Thursday 2 December 2010

Shaping our learning futures? - final keynote JISC online conference 2010

The final keynote was from Elliott Masie. He used one slide, which I was very impressed with, no death by PowerPoint here. He talked about flip happening - flip in learning. Sometimes you need to flip and idea to get it work. He told a story of an academic who used to give a lecture then send students home with homework - he flipped it, he recorded his lectures sent the students home to watch it then they did the homework in class. He found this worked really well and by watching the lecture before attending in person a lot of discussion was stimulated both before and during the class.


He talked about affordances - when a new technology comes to us we need to look at what it affords us the ability to do. What can we now do with the technology that we couldn't do before. We have a habit of falling in love with new technology without necessarily looking at their affordances realistically. It's about benefits, what are the benefits to our users?


He argued that our learners want greater autonomy of their learning but at the same time they also want more mastery and purpose.


He said the challenge facing e-learning is that it's been hijacked by regulation. I guess this takes some of the creativity and innovation out of it. There are a variety of changes coming, not to replace the instructor but people around the world sharing their knowledge.


We do however need to be careful in our language so we don't create the digital "in-group" excluding the "digital-out" group - we would run the risk of becoming an exclusive club which isn't helpful. We can learn from each other.

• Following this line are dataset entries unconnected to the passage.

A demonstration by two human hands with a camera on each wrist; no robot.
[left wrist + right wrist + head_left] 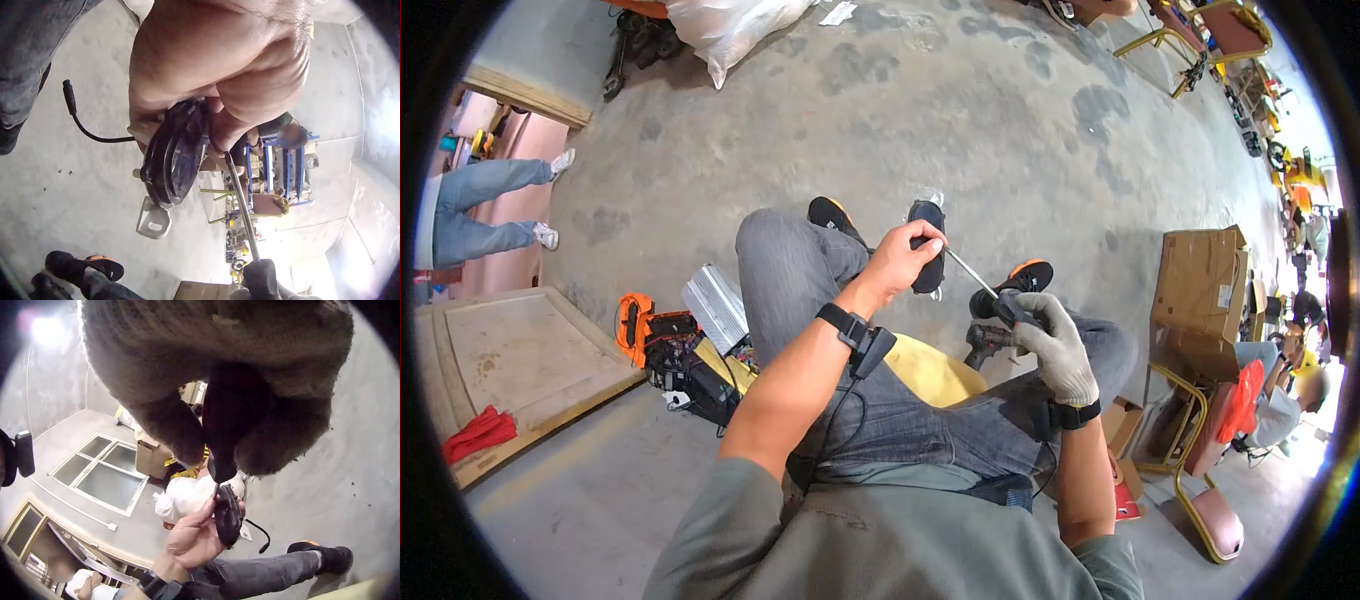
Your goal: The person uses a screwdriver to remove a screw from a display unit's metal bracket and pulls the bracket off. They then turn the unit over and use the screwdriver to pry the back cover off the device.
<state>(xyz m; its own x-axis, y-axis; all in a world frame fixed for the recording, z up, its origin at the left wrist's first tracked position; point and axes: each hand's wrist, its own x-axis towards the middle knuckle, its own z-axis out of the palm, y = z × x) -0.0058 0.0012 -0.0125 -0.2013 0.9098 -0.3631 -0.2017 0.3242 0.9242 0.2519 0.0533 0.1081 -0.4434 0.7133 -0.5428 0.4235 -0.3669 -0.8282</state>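
Observation:
My bare left hand point(900, 262) grips a dark oval housing point(175, 153) with a glossy face. From it a short black cable point(103, 134) trails to a plug end, and a pale bracket point(153, 220) shows at its lower end. My right hand point(1052, 350), in a light knit glove, holds a screwdriver by its dark handle point(228, 419). The metal shaft point(242, 203) slants across to the housing's edge, its tip right at the left fingertips. In the right wrist view the glove fills the top and hides part of the handle.
Below my hands lie a yellow surface point(915, 368) and a pistol-shaped power tool point(988, 342). Orange and black equipment point(675, 345) and a finned silver box point(715, 308) sit by my left knee. Cardboard boxes point(1195, 280) and a chair point(1215, 510) stand right; another person's legs point(495, 210) show left.

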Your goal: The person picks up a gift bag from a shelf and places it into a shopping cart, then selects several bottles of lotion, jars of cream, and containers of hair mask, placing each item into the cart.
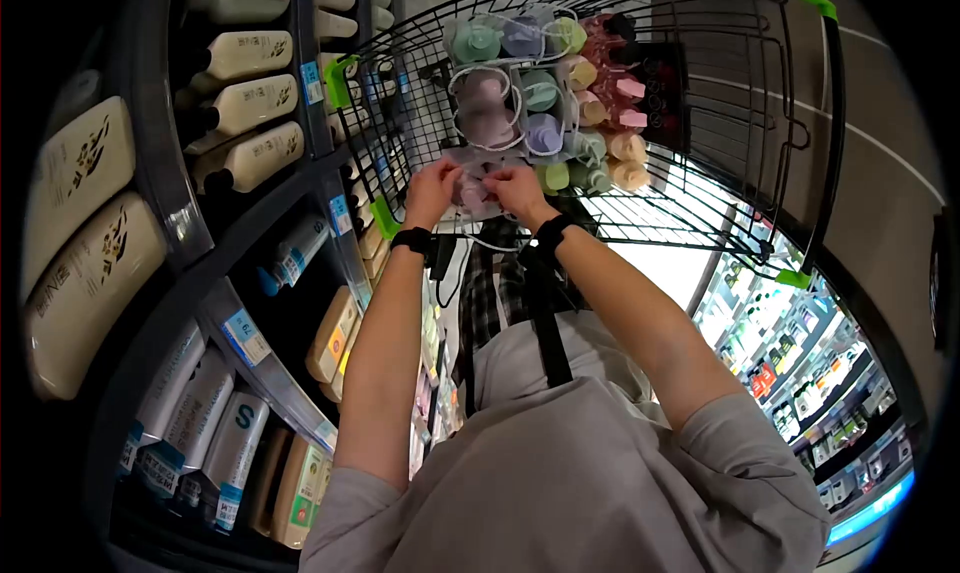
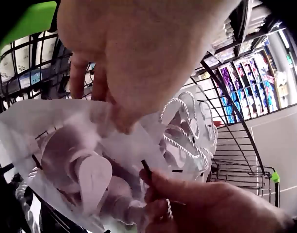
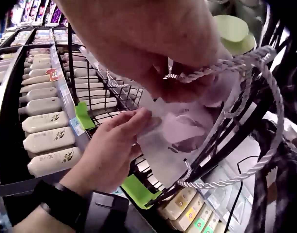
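Observation:
A frosted translucent bag with white twisted rope handles sits at the near end of a black wire shopping cart. Pale pink pump bottles show inside it. My left hand pinches the bag's upper edge between thumb and fingers, seen close in the left wrist view. Opposite it, my right hand pinches a white rope handle near its dark end tip. The other rope handle hangs in a loop over the cart's near side.
More rope-handled bags with purple, green and yellow-capped bottles fill the cart's middle. Red bottles stand beyond them. Along the left runs a shelf of cream bottles and price tags. Bright product shelves lie to the right.

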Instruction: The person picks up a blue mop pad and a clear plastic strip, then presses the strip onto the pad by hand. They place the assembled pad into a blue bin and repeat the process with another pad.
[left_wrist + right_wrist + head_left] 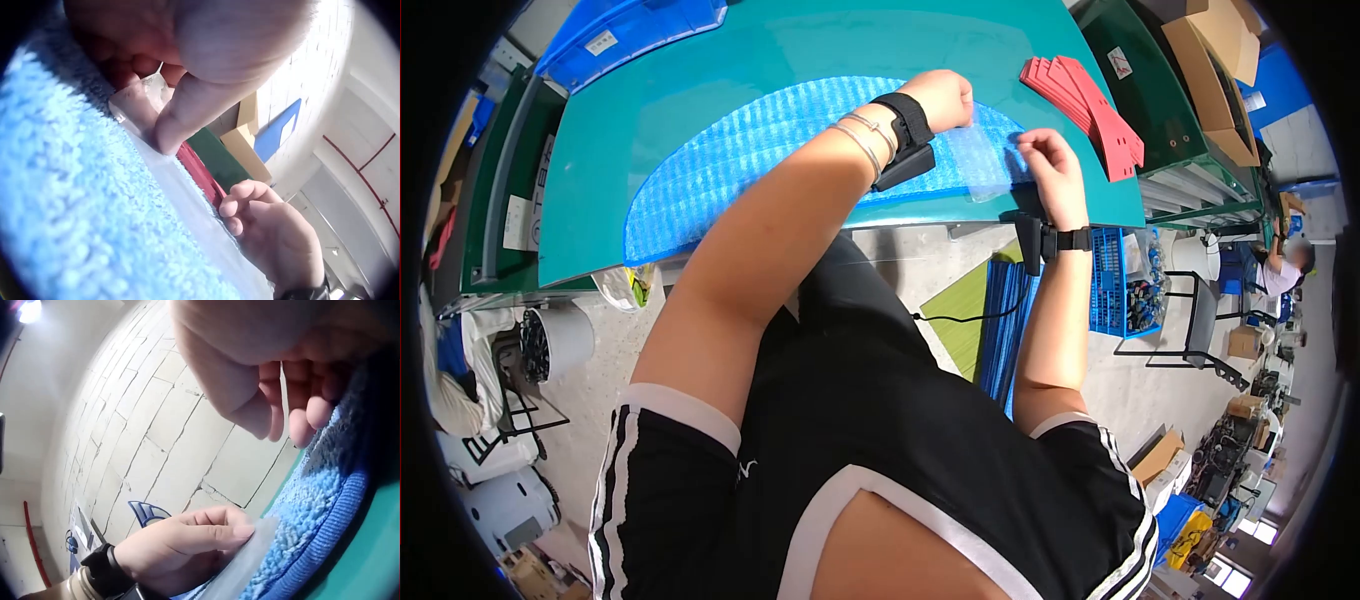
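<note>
My left hand: pinching clear film, over blue mat, green table. My right hand: fingers loosely bent. Bin label: illegible. Film's pinched end: partly hidden.

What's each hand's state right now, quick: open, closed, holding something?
Left hand: closed, pinching the clear plastic sheet at the fluffy blue pad.
Right hand: open, fingers loosely curled, nothing visibly held.

Workshop: green worktable, blue plastic bin, cardboard box, filled crate; far clutter indistinct.
</note>
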### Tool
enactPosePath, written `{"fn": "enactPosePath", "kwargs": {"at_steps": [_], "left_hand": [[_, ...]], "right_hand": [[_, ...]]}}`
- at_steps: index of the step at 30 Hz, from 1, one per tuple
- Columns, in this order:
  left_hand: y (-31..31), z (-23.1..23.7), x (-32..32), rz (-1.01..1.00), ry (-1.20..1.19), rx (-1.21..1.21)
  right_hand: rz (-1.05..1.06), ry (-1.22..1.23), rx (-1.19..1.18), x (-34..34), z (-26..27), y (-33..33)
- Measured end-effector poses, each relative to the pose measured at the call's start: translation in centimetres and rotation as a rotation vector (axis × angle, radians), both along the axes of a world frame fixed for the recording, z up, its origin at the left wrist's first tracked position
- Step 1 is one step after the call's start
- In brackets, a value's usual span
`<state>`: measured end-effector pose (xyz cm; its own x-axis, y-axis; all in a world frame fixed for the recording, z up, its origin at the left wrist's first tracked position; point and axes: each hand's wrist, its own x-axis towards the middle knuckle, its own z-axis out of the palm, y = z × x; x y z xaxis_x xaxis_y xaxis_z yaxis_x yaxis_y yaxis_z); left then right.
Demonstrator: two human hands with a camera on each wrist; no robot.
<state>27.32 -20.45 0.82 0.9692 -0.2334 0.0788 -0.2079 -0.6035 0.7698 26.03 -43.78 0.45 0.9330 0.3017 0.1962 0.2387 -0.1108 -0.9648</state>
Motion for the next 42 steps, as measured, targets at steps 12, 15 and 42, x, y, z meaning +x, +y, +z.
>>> {"fn": "enactPosePath", "kwargs": {"at_steps": [12, 15, 42], "left_hand": [[0.0, -0.6, 0.1, 0.037, 0.018, -0.062], [0.0, -0.1, -0.2, 0.040, 0.053, -0.069], [-2.3, -0.8, 3.8, 0.219, -0.014, 0.168]], "right_hand": [[0.283, -0.394, -0.662, -3.8, 3.3, 4.1], [0.280, -0.230, -0.683, -5.1, 3.7, 1.8], [-0.301, -0.207, -0.722, -0.3, 1.1, 0.4]]}}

He sees the role of the university is to aggregate the students experience, assessment and feedback as we do gain value from learning together and from sharing space. It's not all about virtual learning. E-learning isn't a solitary activity and it isn't there to create the death of the classroom.


He also argued that failing is part of the learning process. We need to build more failure into our technological assisted learning. You need a pilot to crash in the simulator so they learn from that and don't do it in the real thing. The live chat talked about supporting learners to fail in a safe environment but Elliott argued we need to toughen up our assessment so failure happens. The question was raised though whether this is motivating or demotivating? I also think that in a time when universities are in competition which each other and in a world where league tables and results are valued, it's very hard for us to allow people to fail - it doesn't tend to be seen as a positive. So a wider change in the way we think would be needed for this to work.


Other possibilities for flip are to play with the sequence of laddering - do we ever analyse the order in which we do things in a course and play around with the sequence?


Video and time flips have an impact on industry in the creation of video stories and the fact that you can be one click away from expertise.


He talked about time compression and time expansion. With time compression 5 day courses are 3 day courses, 3 day courses are 1 etc. With time expansion you get the opposite - if you could do a 7 year MBA that had little impact on your day to day working, would this be attractive?


The question was asked whether reputation (especially digitally) would replace qualification as an indicator of who we can trust? Elliott sees it as more of a mosaic, user ratings along are not enough, qualifications plus the ability to continue to learn could be the way. He said we shouldn't be graduating people but that you should become a member once you've graduated and your membership is dependant on whether you continue to learn - very interesting I thought.


This session and in fact the rest of the conference was really good and I've taken lots away to ponder. For the first time I used Evernote to take my notes (not on the first day though) which I found to be really really good (thanks go to @theREALwikiman for tweeting about this some time ago, which got me started). Wish I'd used it for the entire conference and I will certainly be using it again. I find when I type notes rather than scribble them I make better notes, because if something looks wrong in type I delete it whereas I would just leave the scribble on the page and then not know what I meant when I came back to it. Evernote also gave me the option to capture bits of the screen so as this was an online conference if any of the presenters had nice slides which diagrams I'd never be able to redraw (especially at speed) I just captured it. Still getting to grips with what it can do but liking it so far.